**** Dataset content
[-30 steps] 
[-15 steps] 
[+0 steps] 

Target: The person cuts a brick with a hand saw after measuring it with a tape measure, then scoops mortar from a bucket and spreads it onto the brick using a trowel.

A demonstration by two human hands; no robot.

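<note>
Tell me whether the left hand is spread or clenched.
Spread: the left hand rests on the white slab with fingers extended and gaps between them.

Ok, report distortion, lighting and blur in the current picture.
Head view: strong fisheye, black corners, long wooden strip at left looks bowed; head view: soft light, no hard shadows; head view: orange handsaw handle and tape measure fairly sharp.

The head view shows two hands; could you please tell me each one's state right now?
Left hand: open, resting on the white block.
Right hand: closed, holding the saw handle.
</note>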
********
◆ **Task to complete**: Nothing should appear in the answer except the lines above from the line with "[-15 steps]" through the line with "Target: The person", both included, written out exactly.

◆ **Output of the exercise**:
[-15 steps] 
[+0 steps] 

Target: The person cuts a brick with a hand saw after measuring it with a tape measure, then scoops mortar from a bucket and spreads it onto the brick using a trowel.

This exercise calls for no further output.